Adding a new property

Adding a new property to a message schema is generally straightforward:

  1. Update the schema – Add the new property and increment the schema version.
  2. Deploy the producer – Release the new version of the software that produces messages using the updated schema.
  3. Deploy the consumer – Release the version of the software that can read and handle the new property.

In more complex setups, schema registries (like Confluent Schema Registry) and serialization frameworks such as Apache Avro can help enforce compatibility and versioning, making it easier to evolve schemas safely.

Removing a property

Removing a property from a message schema is similar to column removal in a database—the key is the order of operations:

  1. Deploy the updated software – Release the version that no longer relies on the property.
  2. Update the schema – Remove the property and increment the schema version.

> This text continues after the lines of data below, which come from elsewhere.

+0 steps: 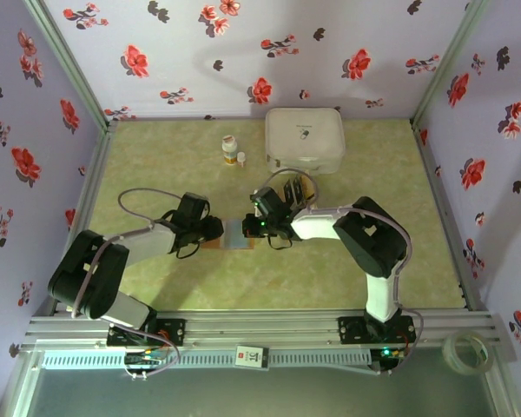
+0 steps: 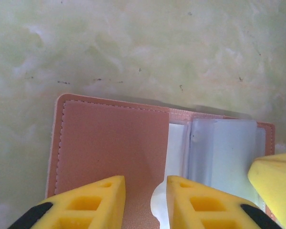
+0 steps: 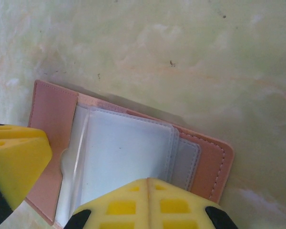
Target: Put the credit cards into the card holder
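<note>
Evidently no card is yet seen in the holder (image 1: 238,234), which lies open on the table (image 1: 243,291), near centre, between both claws. The left claw (image 2: 145,180) is held slightly open over the left flap (image 2: 109,143), with nothing gripped. The right claw (image 3: 148,181) is shut and empty at the clear sleeves (image 3: 124,157). The cards (image 1: 297,186) are found farther off, beside the white box (image 1: 304,137); every insertion is judged outstanding.

Card holder (image 1: 239,234) on table (image 1: 373,261), credit cards (image 1: 297,188) behind it, box (image 1: 304,137) behind them, bottle (image 1: 230,149) left of box
</note>
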Controlling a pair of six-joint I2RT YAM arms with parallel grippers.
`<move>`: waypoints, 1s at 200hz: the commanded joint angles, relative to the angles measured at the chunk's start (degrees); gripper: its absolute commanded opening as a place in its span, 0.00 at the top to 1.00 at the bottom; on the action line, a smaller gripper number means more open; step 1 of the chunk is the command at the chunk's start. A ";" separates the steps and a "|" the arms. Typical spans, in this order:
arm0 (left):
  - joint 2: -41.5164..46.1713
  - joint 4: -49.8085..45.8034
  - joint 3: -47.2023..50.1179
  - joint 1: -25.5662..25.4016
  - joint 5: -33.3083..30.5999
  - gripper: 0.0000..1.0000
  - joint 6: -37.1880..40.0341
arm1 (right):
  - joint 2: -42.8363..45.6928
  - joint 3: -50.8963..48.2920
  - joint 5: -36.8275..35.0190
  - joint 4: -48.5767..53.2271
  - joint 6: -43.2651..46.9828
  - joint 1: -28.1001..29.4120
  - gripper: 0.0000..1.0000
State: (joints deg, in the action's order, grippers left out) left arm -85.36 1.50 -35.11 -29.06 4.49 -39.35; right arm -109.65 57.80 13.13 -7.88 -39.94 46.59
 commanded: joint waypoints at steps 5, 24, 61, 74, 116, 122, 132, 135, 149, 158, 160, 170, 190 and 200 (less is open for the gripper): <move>-0.62 -0.96 0.37 -0.30 -3.57 0.70 3.11 | 0.43 -2.64 0.08 3.29 -1.88 -0.02 1.00; 0.48 -1.69 -0.41 -0.30 -3.49 0.69 3.41 | 1.95 -1.98 0.31 4.24 -1.70 0.06 0.99; 5.34 -4.09 -1.24 -0.39 -3.30 0.65 2.97 | 4.71 1.75 -0.38 9.17 0.66 -0.01 0.92; 7.17 -4.88 -1.31 -0.48 -3.33 0.64 2.71 | 5.21 3.23 -0.72 10.86 1.58 -0.17 0.89; 9.85 -6.76 -1.44 -0.65 -3.31 0.61 2.66 | 3.50 7.28 -1.08 14.72 3.52 -0.54 0.86; 9.86 -6.85 -1.41 -0.74 -3.34 0.61 2.77 | 3.18 7.67 -1.01 14.96 3.65 -0.54 0.86; 9.74 -6.95 -1.44 -0.89 -3.34 0.62 2.97 | 2.54 8.36 -1.04 15.34 3.86 -0.63 0.86; 9.65 -6.99 -1.43 -0.91 -3.29 0.62 2.97 | 2.32 8.51 -1.00 15.41 3.85 -0.70 0.86; 9.27 -7.03 -1.43 -1.16 -3.34 0.62 3.22 | 1.43 9.25 -1.10 15.87 4.08 -0.77 0.87; 8.93 -6.99 -1.37 -1.34 -3.33 0.62 3.45 | 0.93 9.44 -1.09 15.97 4.17 -0.88 0.88; 8.90 -6.96 -1.43 -1.39 -3.34 0.62 3.48 | 0.88 9.53 -1.08 15.97 4.17 -0.95 0.88; 8.57 -6.82 -1.41 -1.68 -3.29 0.62 3.58 | 0.49 9.70 -1.07 16.05 4.17 -1.08 0.88; 8.09 -6.34 -1.14 -2.14 -3.34 0.62 3.86 | -0.31 9.88 -0.93 16.05 4.32 -1.19 0.90; 7.86 -5.99 -1.00 -2.39 -3.27 0.61 3.94 | -0.63 9.96 -0.82 16.14 4.42 -1.25 0.90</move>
State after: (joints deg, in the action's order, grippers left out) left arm -76.66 -4.19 -35.20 -30.61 2.09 -37.04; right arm -108.44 66.32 13.08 6.20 -36.80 45.76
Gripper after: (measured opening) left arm 0.382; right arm 0.105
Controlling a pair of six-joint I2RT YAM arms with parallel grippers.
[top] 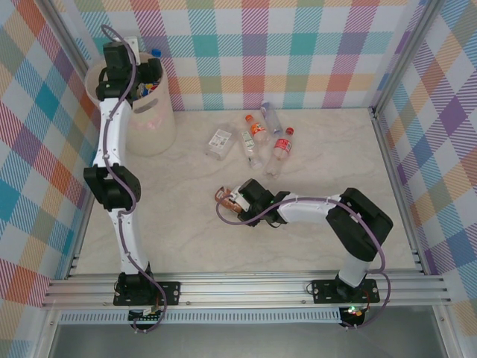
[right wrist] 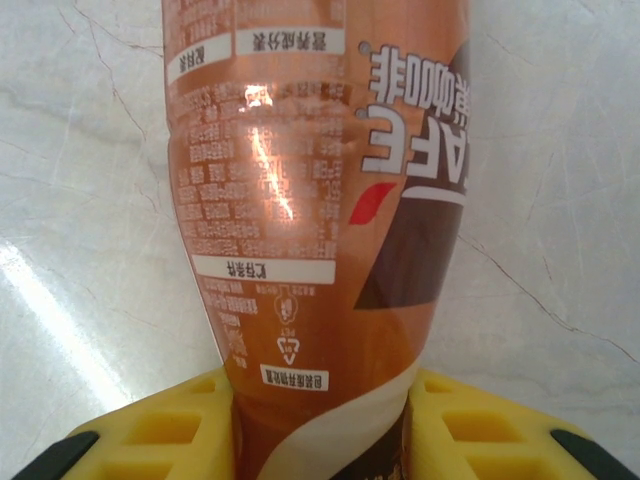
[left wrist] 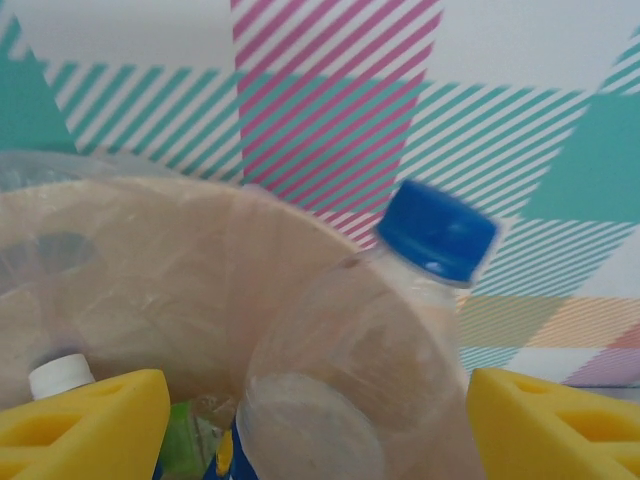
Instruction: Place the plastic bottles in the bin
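Observation:
My left gripper (top: pixel 133 73) hangs over the cream-white bin (top: pixel 153 123) at the back left. In the left wrist view its yellow fingers (left wrist: pixel 90 415) stand wide apart, so the left gripper (left wrist: pixel 315 392) is open. A clear bottle with a blue cap (left wrist: pixel 360 370) lies loose between them, touching neither finger, above the bin's rim (left wrist: pixel 150 250). My right gripper (top: pixel 235 200) is low on the table, shut on a brown-label bottle (top: pixel 223 195). That bottle (right wrist: pixel 310 180) fills the space between the right gripper's (right wrist: pixel 320 410) pads. Several more bottles (top: pixel 257 138) lie mid-table.
Other bottles lie in the bin, one with a white cap (left wrist: pixel 60 375). A flattened white-label bottle (top: pixel 220 139) and a red-label bottle (top: pixel 282 145) are among the loose group. Checked walls and metal posts (top: pixel 376 112) enclose the table.

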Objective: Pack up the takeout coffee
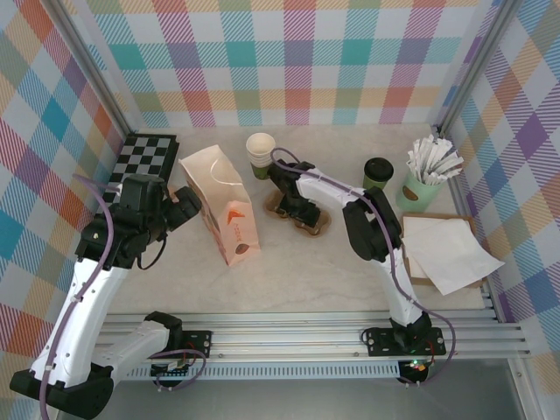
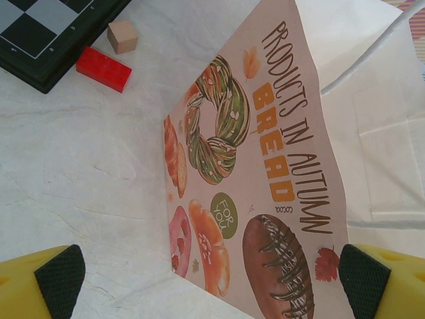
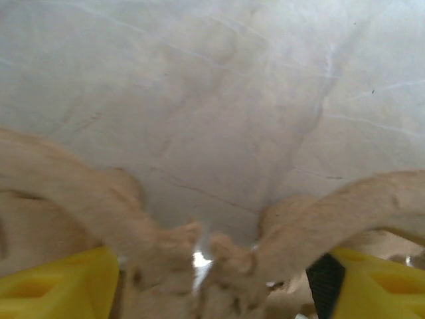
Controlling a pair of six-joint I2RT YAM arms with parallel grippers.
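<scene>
The takeout coffee [image 1: 378,173], a dark-green cup with a black lid on it, stands upright at the back right of the table. My right gripper [image 1: 296,210] is well to its left, low over a brown pulp cup carrier [image 1: 308,220]. In the right wrist view the right gripper [image 3: 212,282] stands open with the blurred carrier [image 3: 279,239] between its yellow fingers. A printed paper bag [image 1: 223,210] stands left of centre. My left gripper [image 1: 179,210] is open beside the bag's left face [image 2: 265,166], pads [image 2: 60,279] wide apart.
A stack of lidless cups [image 1: 261,153] stands behind the carrier. A mint cup of white sticks [image 1: 420,188] and white napkins [image 1: 446,249] are at the right. A chessboard [image 1: 147,157] lies at the back left, with a red brick [image 2: 103,68] and wooden cube [image 2: 122,36].
</scene>
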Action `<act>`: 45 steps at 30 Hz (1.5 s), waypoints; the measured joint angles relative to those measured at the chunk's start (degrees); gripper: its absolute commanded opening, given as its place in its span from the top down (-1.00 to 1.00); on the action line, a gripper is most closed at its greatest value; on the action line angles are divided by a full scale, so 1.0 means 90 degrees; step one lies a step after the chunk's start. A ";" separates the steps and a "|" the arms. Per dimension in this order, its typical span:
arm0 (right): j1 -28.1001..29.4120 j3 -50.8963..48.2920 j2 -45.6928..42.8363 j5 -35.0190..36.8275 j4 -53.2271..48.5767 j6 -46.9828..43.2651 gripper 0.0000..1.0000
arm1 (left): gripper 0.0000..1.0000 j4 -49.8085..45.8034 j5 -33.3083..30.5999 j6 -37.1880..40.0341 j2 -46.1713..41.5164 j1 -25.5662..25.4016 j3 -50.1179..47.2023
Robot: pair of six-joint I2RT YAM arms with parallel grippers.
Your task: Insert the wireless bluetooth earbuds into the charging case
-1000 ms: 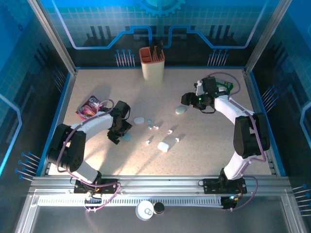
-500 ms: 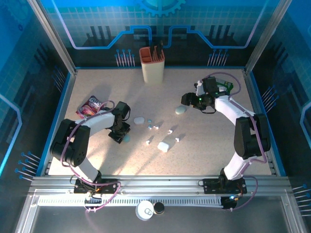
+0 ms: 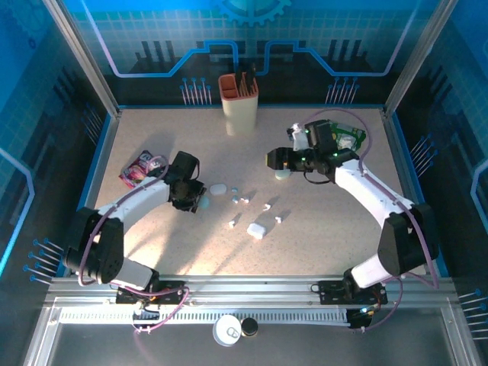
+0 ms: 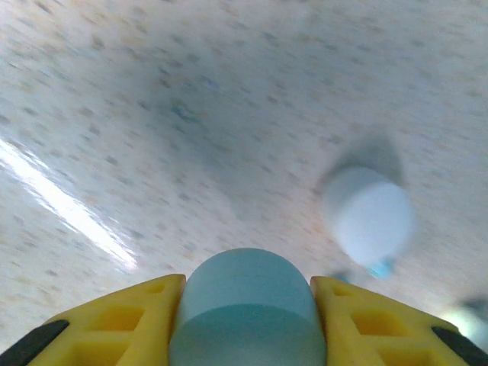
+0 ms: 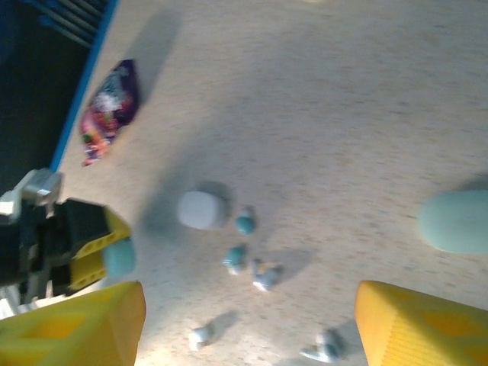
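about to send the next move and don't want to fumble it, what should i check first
1. Left gripper closed on the pale blue case: ok, the case sits between both yellow fingers.
2. Held case open and ready to take earbuds: cannot tell, no lid seam or opening is visible.
3. Right gripper open and empty: ok.
4. Earbuds free to pick: ok, they lie loose and scattered on the table, none gripped.
5. Pale green case clear of the right gripper: ok, it lies off to one side in the right wrist view.
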 measured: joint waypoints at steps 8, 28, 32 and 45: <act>0.1129 0.0010 0.0148 -0.0340 0.1030 0.0593 -0.47 | 0.24 0.0811 0.0712 -0.1039 -0.0066 -0.0138 0.0355; 0.1559 0.0495 0.1358 -0.0389 0.1552 0.1178 -0.26 | 0.27 0.2215 0.1090 -0.2834 -0.0253 -0.0529 0.0410; 0.1559 0.0568 0.1508 -0.0396 0.1571 0.1243 0.07 | 0.27 0.2278 0.1124 -0.2861 -0.0279 -0.0539 0.0410; 0.1588 0.0648 0.1554 -0.0534 0.1574 0.1302 0.56 | -0.77 0.2467 0.1095 -0.2854 -0.0345 -0.0539 0.0257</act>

Note: Removing the property before updating the software can lead to runtime errors, so always update the consumer first.

Renaming a column

Renaming a property in a message schema is more complex than simply changing its name. A safe approach is:

  1. Add the new property – Increment the schema version.
  2. Start producing messages with both properties – Keep the old property for backward compatibility.
  3. Deploy the consumer update – Release the new version of the software that reads the new property.
  4. Remove the old property – Once all consumers are compatible, the old property can be safely removed.

Note: This approach works for simple scenarios. In more complex systems, additional migration logic may be required to transform messages before they reach the part of the software that actually consumes them.

Example:

interface Message {
    int getVersion();
    .....
}
interface Migrator {
    Message migrate(Message inputMessage);
}
Map<SchemaVersion, Migrator> migrators;
schema1:migrator1
schema2:migrator2

> When Message is received:
migrators.get(message.getVersion).migrate(message);

^ do this until you reach the latest available version.